* **TASK TO CARRY OUT**: All that should be output is the block of lines below from the line with "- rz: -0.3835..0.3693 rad" to the line with "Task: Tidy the", both included, exactly as written.

* **MATERIAL FOR THE TASK**:
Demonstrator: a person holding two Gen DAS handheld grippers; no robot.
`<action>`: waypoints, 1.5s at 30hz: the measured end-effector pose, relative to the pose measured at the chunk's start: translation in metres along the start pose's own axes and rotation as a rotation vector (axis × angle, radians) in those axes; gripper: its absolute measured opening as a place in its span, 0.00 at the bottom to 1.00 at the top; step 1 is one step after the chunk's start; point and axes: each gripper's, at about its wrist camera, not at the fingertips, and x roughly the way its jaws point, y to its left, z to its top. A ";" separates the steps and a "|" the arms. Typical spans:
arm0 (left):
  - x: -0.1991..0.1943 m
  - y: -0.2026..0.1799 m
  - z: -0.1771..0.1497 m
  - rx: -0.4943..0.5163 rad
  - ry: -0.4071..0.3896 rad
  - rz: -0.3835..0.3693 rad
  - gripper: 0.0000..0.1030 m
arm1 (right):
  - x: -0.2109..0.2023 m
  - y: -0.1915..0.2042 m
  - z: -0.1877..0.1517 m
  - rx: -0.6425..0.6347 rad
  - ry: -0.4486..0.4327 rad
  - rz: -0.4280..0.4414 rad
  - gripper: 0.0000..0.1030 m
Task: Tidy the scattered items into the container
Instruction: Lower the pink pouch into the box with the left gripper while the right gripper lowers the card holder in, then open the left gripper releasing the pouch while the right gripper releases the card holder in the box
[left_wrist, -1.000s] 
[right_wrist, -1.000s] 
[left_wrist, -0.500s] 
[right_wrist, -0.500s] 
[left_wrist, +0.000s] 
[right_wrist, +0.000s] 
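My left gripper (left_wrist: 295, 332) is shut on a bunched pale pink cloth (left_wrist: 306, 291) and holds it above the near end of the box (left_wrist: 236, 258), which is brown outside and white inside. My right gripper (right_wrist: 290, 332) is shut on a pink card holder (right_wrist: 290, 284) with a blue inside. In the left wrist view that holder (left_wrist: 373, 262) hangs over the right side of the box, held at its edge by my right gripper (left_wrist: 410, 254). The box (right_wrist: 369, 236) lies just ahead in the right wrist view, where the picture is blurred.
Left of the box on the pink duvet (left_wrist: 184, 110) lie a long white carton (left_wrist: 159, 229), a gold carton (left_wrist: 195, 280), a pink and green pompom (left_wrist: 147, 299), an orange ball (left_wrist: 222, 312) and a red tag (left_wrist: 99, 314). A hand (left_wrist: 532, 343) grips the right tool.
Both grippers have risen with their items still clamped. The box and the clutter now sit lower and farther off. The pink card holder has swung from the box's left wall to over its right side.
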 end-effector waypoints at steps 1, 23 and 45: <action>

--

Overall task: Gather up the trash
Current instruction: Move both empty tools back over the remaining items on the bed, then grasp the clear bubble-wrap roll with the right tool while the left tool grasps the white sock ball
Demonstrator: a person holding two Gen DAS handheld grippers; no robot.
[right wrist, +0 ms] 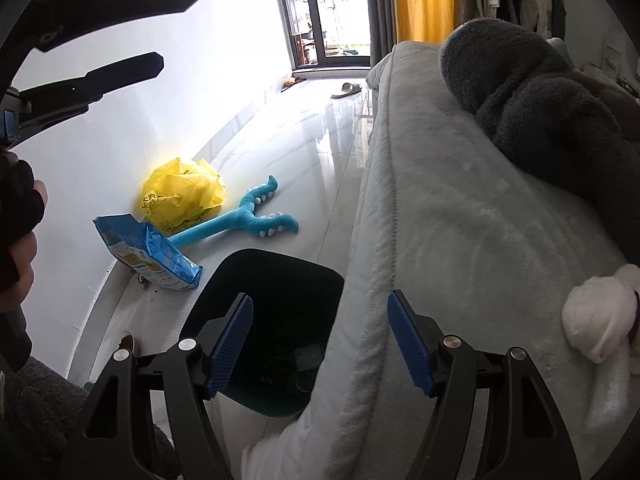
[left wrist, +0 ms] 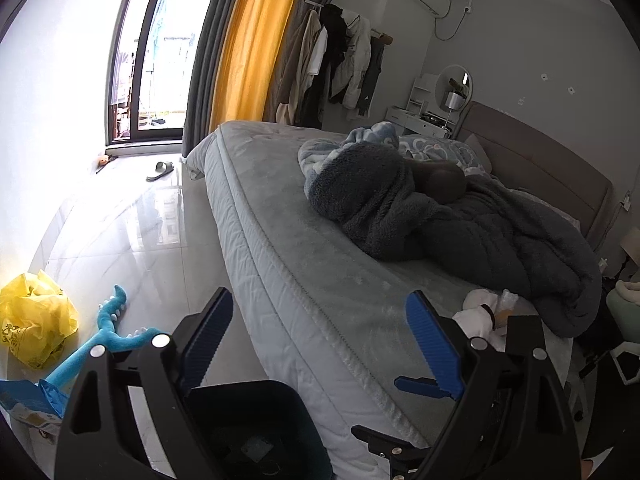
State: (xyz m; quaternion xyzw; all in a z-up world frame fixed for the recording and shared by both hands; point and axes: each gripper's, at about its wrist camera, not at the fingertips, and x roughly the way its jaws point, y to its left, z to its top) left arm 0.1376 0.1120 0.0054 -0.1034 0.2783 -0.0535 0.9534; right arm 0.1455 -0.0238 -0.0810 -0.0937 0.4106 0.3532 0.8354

* **RESULT OF THE TASK**:
  - rz: -0.3835..0.3693 rad
  - gripper: 0.0000..0.1030 m
arm1 (right):
  - x: -0.2109..0.2023 m
  - y: -0.1915..0.2042 m
  - z: -0.1877..0.1517 m
  - rx: -0.6425..0.6347 rad
  - ry: -0.4486..0.4327 rad
  - rz: -0.4280..0.4414 rad
  - gripper: 0.0000..0.1030 m
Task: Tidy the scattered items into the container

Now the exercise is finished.